Кедрин поднялся, с благодарностью принял самокрутку и, сделав глубокую затяжку, снова вытянулся на земляных нарах.
– Чего молчишь? Ай обиделся? – спросил Богров-старший, наблюдая за выражением лица Кедрина, углубленного в свои мысли.
– Нет, не обиделся. Просто вспомнил.
– Москву, поди, вспомнил или опять своего академика?
– Нет, не его. Другое вспомнил. Вчера вечером вы начали рассказывать про своего хозяина, когда в годы молодости были в немецком плену, да не закончили, бомбежка помешала, – напомнил Кедрин. – Пожалуйста, доскажите, Николай Егорович.
– На чем же я остановился?
– На пожаре. На том, как вы вытащили из огня двухлетнего сына хозяина.
– О пожаре потом. Вначале о немецкой точности. – Богров-старший некоторое время молчал, мысленно уносясь в годы далекой молодости, потом неторопливо, словно взвешивая каждое слово, продолжал: – Три года я у них пробатрачил. Обижать особо не обижали, но и радостных дней не видал. Жена хозяина ходила на последних днях, вот-вот должна была родить.
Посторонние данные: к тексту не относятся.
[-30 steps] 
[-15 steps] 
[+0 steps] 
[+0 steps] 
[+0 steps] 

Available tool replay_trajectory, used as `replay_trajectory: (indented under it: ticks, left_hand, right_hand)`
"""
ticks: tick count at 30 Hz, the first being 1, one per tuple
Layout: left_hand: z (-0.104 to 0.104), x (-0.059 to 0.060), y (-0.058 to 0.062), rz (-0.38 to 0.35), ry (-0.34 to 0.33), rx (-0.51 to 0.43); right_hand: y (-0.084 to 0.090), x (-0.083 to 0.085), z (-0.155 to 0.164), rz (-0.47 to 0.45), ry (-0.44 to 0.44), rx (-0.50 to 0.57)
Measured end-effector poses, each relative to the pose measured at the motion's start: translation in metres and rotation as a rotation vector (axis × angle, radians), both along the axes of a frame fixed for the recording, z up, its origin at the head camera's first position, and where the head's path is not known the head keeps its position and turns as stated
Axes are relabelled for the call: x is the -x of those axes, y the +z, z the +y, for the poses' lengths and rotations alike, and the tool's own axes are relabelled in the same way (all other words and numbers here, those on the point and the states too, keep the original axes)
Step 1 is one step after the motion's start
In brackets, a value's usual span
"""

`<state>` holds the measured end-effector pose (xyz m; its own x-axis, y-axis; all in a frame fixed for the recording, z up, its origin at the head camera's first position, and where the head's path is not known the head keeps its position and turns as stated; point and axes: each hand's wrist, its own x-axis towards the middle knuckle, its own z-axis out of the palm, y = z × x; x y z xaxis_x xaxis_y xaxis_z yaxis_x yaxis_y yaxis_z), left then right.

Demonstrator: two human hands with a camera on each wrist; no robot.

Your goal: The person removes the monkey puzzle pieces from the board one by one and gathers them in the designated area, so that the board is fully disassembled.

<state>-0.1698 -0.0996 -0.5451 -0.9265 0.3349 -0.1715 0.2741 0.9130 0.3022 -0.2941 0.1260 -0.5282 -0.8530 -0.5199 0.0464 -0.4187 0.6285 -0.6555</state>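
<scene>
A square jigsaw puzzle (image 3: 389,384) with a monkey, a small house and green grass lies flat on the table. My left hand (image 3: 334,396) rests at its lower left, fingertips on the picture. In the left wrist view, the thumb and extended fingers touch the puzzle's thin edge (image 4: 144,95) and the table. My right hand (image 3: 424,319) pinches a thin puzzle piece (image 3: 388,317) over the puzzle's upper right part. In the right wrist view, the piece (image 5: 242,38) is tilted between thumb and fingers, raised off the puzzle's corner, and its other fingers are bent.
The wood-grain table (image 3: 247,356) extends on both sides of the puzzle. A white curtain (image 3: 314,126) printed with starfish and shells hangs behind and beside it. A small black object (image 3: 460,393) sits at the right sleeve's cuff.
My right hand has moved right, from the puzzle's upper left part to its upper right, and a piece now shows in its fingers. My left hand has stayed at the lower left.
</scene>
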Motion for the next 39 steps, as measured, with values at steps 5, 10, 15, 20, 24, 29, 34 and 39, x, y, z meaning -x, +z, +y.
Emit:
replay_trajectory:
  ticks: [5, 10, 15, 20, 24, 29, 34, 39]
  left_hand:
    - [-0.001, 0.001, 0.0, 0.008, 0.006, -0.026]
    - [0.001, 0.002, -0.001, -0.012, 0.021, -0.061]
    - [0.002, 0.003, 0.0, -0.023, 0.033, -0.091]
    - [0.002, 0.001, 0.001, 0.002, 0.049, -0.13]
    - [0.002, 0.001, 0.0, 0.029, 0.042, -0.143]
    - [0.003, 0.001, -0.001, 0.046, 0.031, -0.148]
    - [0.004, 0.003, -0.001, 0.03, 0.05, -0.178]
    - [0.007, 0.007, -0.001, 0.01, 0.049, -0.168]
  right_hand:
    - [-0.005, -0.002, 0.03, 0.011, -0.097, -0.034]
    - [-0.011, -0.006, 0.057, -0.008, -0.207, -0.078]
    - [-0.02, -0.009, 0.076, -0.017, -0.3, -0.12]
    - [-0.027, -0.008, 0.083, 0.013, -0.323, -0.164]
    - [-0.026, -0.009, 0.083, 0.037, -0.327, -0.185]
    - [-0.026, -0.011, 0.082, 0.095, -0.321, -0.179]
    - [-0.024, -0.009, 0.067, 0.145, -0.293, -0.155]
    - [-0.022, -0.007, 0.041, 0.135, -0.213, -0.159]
А сам, бауер, по каким-то своим не то записям, не то подсчетам распланировал, что фрау Грета должна разрешиться в воскресенье… Заказал праздничный обед, достал из подвалов лучшего вина, вызвал акушерку, с самого утра зажег в зале свечи, а фрау не мычит, не телится. Хозяин аж взъярился от злости. Места себе не находит. А бедняжка Грета, как мне сказала ихняя прислуга, обливается слезами.
– И когда же она родила? – спросил Кедрин.
– Через четыре дня, в четверг… Нарушила все расчеты хозяина. Очень был недоволен.
– Кого родила? Сына или дочь? – донесся из темного угла голос ополченца Зайцева.
– Сына. В этом Грета угодила, а главное – не нарушила планов мужа. Хозяин ждал сына. Над кроватью новорожденного он повесил гобелен с изображением тевтонского рыцаря.
– Это зачем же? – спросил Егор.
– Чтобы рос из него воин, достойный своих славных предков. Честолюбив был хозяин, ой как честолюбив… Сперва у него были законы рыцарства, а потом уж бог.
– Как назвал сына-то? – продолжал расспрашивать Кедрин.
– Францем. В честь австрийского императора Франца Первого, последнего императора Священной Римской империи… Хозяин гордился тем, что дед его состоял у императора Франца Первого офицером по особым поручениям.